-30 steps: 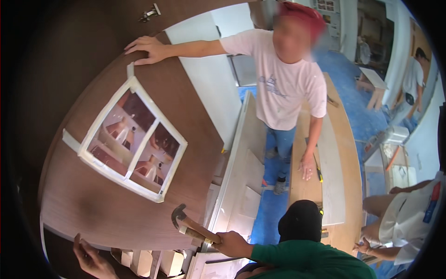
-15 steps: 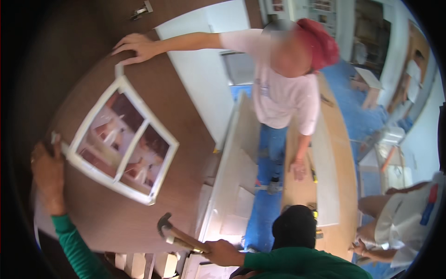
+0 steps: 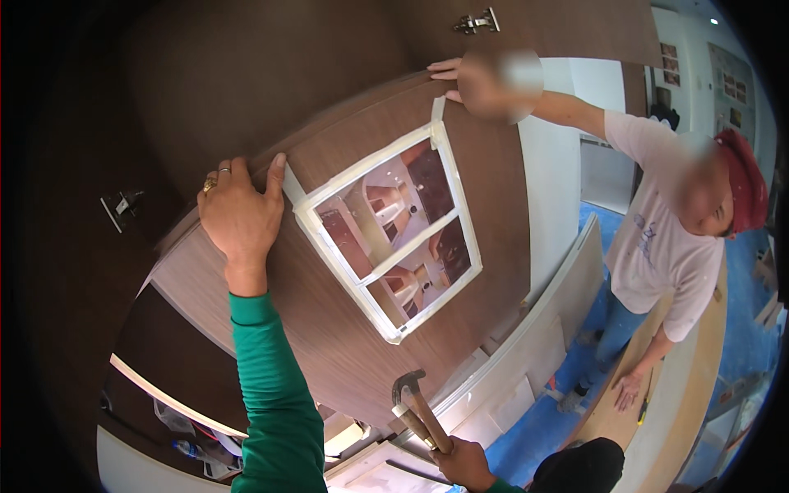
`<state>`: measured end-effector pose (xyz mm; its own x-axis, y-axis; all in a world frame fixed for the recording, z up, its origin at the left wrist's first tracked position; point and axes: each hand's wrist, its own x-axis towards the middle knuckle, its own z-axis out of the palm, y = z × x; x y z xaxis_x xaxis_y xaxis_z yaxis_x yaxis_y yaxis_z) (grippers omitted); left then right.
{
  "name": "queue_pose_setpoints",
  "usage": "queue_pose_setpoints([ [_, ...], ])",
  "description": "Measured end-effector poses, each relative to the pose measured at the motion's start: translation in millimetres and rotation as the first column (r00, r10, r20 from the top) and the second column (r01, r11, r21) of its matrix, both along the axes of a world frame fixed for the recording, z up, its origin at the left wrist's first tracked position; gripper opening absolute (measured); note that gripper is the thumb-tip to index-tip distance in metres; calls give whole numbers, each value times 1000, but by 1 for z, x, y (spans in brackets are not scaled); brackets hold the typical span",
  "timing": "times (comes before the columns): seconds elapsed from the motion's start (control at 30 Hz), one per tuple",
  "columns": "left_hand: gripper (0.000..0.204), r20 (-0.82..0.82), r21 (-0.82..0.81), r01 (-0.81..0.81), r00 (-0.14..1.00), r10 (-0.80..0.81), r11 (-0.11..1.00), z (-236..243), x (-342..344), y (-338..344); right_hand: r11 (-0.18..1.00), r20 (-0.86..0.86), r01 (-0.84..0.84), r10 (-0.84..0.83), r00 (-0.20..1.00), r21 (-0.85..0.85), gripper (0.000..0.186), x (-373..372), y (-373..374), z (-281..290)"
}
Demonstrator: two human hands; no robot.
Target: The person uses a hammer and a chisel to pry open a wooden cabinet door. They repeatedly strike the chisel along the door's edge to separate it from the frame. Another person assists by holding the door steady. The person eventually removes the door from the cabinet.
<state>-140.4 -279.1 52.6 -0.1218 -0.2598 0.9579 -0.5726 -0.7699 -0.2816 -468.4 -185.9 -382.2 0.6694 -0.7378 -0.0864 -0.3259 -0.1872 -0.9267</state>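
Observation:
A large brown wood-grain panel point(image 3: 493, 189) stands tilted in front of me. Two printed interior pictures point(image 3: 411, 234) in a white taped frame are fixed to its face. My left hand point(image 3: 240, 215), with rings on its fingers, grips the panel's upper edge beside a strip of tape, fingers over the edge and thumb apart. Low in the middle, my right hand point(image 3: 465, 463) is closed around the handle of a claw hammer point(image 3: 422, 403), its head up. A second, pale wooden handle point(image 3: 412, 423) lies alongside the hammer in that hand; its other end is hidden.
A co-worker in a pink shirt and red cap point(image 3: 670, 218) reaches one hand to the panel's upper edge. Metal hinges point(image 3: 122, 210) sit on the dark cabinet. White boards point(image 3: 526, 345) lean at right, near a wooden worktop point(image 3: 682, 403). A black-capped head point(image 3: 579, 467) is below right.
My view has swung left, so the panel and co-worker sit further right. My left hand still holds the panel's edge, the right hand the hammer. The co-worker's hand remains on the panel.

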Motion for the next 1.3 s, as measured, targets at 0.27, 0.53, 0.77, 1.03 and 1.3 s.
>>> queue_pose_setpoints([
  [0.27, 54, -18, -24, 19, 1000, -19, 1000, -3, 6, 3, 996, 44, -74, 76, 996, -56, 24, 9, 5, -6],
  [0.53, 53, -50, 0, 32, 998, -32, 999, -2, 9, 9, 990, 50, -123, 120, 992, 75, 30, 24, 10, 4],
  [0.77, 55, -75, 77, 277, 960, -271, 958, -5, 12, 36, 986, -17, -143, 145, 989, 91, 31, 37, 16, -51],
  [1.03, 62, 99, -163, 781, 621, -777, 603, -105, -53, 165, 937, 60, -112, 98, 993, 330, 25, 30, 24, -29],
  [1.3, 90, 476, -356, 924, 306, -824, 138, -66, -135, 187, 969, -2, -136, 139, 990, 207, 25, 32, 17, -44],
])
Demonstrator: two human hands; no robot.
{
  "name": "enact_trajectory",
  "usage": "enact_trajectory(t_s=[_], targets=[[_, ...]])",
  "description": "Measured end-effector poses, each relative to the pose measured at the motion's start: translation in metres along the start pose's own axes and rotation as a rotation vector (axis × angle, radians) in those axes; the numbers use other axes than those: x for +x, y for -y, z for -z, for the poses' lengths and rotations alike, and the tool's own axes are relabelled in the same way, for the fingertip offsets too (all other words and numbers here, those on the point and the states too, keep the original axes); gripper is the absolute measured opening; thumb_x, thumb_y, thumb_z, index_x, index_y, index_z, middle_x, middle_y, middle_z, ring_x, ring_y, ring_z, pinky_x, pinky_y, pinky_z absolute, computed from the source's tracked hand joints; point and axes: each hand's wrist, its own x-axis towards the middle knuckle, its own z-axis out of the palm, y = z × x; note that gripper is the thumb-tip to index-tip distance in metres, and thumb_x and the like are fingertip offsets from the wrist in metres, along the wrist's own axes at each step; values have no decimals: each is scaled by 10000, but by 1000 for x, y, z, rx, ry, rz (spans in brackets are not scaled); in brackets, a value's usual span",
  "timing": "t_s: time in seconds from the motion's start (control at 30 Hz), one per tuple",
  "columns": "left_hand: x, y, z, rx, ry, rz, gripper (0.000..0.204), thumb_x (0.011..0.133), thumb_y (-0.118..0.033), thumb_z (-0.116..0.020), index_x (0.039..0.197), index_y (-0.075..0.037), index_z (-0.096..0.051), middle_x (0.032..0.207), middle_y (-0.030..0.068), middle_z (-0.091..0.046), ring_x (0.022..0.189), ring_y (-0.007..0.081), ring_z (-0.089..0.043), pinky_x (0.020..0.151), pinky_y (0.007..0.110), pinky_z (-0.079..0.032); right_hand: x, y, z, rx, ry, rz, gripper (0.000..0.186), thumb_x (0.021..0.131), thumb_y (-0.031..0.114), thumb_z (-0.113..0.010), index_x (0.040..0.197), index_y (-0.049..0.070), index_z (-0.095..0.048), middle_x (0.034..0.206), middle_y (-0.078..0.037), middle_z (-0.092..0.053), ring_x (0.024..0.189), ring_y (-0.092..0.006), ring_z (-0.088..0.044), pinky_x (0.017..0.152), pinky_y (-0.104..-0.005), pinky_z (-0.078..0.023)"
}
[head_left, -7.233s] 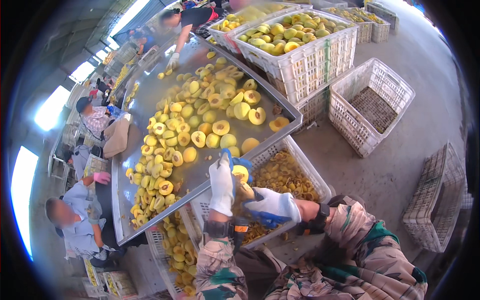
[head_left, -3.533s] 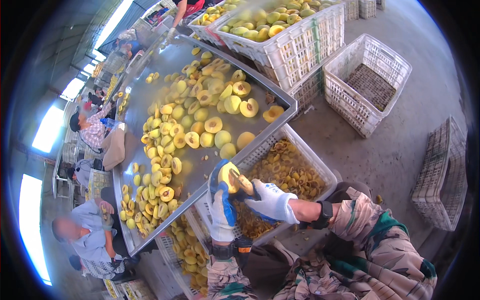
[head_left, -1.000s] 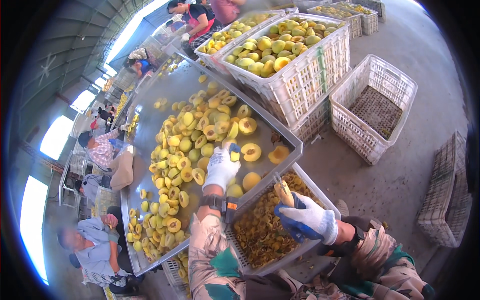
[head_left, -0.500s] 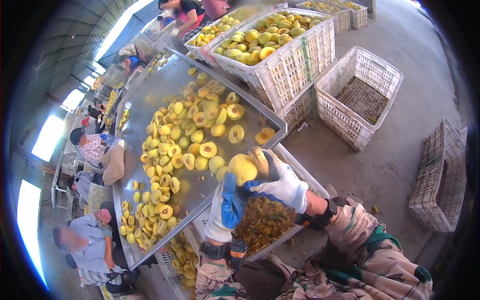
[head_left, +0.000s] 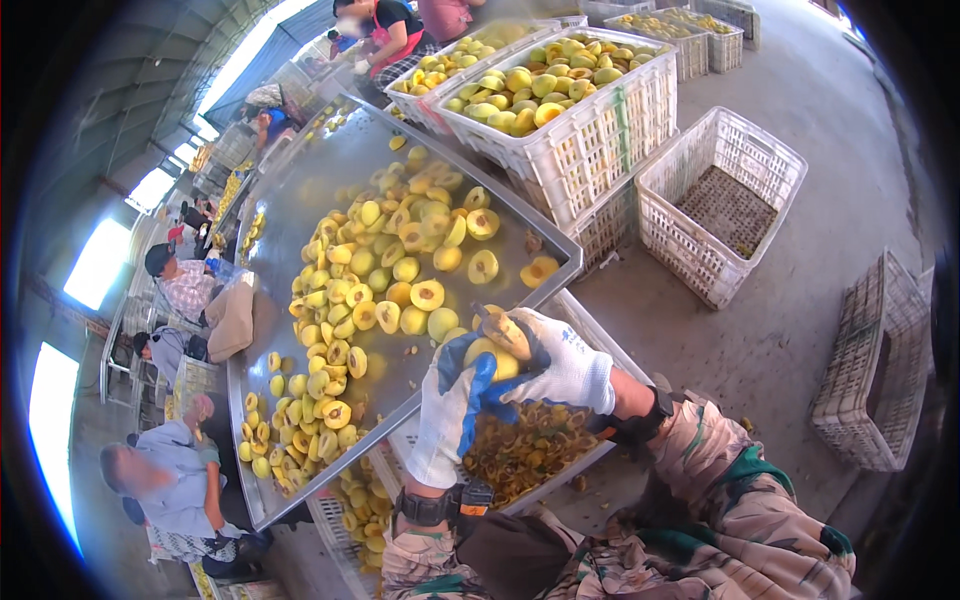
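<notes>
The wooden-handled tool [head_left: 508, 338] has shifted across the top of the yellow fruit [head_left: 490, 364] since the earlier frame. The right hand [head_left: 562, 366] grips the tool; the left hand [head_left: 446, 410] clasps the fruit, above a crate [head_left: 590, 322] of scraps, beside the metal desk [head_left: 385, 385] bearing halved fruits [head_left: 406, 269].

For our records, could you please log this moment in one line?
left hand: holds yellow fruit | right hand: holds tan-handled tool over fruit | nearby: metal table
</notes>
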Motion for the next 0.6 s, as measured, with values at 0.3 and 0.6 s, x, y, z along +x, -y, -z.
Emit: enact_trajectory(t_s=[0.3,0.6], targets=[[-19,-1,16,-94,36,31,380,919,-256,-558,1221,-36,-485,1008,83,-628,759,142,-639,501,263,-539,-3,8,-23,542,23,-163,793,592,241,-873,1229,9,-461,1153,-96,-561,1046,-194,-553,883,-332,-467],[-30,-6,15,112,-86,-129,298,909,-176,-589,1158,-36,-505,949,48,-612,716,101,-616,470,231,-511,-2,21,-34,303,58,-178,770,608,197,-873,1237,8,-473,1152,-88,-569,1058,-181,-540,897,-322,-456]])
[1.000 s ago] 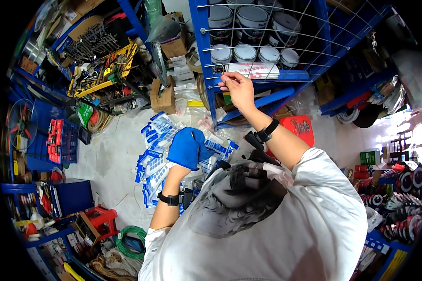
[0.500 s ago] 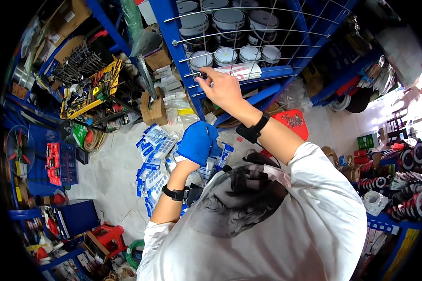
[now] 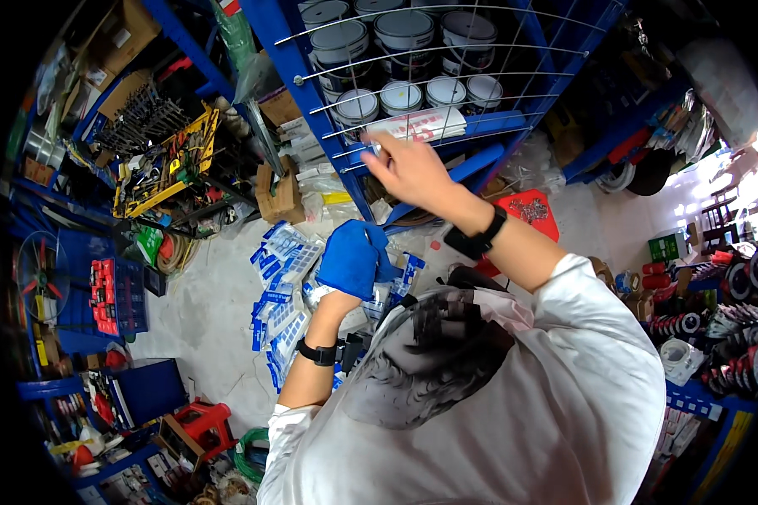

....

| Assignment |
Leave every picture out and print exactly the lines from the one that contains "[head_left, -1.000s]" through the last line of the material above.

| Final answer |
[head_left, -1.000s] 
[head_left, -0.500s] 
[head_left, +0.000s] 
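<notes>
The wooden-handled tool [head_left: 508, 338] has shifted across the top of the yellow fruit [head_left: 490, 364] since the earlier frame. The right hand [head_left: 562, 366] grips the tool; the left hand [head_left: 446, 410] clasps the fruit, above a crate [head_left: 590, 322] of scraps, beside the metal desk [head_left: 385, 385] bearing halved fruits [head_left: 406, 269].

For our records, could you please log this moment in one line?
left hand: holds yellow fruit | right hand: holds tan-handled tool over fruit | nearby: metal table
</notes>
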Motion for the next 0.6 s, as measured, with values at 0.3 and 0.6 s, x, y, z along +x, -y, -z.
Emit: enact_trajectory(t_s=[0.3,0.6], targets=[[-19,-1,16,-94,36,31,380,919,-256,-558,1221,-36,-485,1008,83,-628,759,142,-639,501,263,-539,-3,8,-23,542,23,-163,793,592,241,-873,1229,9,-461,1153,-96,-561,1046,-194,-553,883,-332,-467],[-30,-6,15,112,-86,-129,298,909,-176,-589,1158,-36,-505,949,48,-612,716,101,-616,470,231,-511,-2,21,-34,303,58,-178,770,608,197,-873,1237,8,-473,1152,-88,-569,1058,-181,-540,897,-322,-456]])
[1.000 s ago] 
[0.500 s ago] 
[now] 

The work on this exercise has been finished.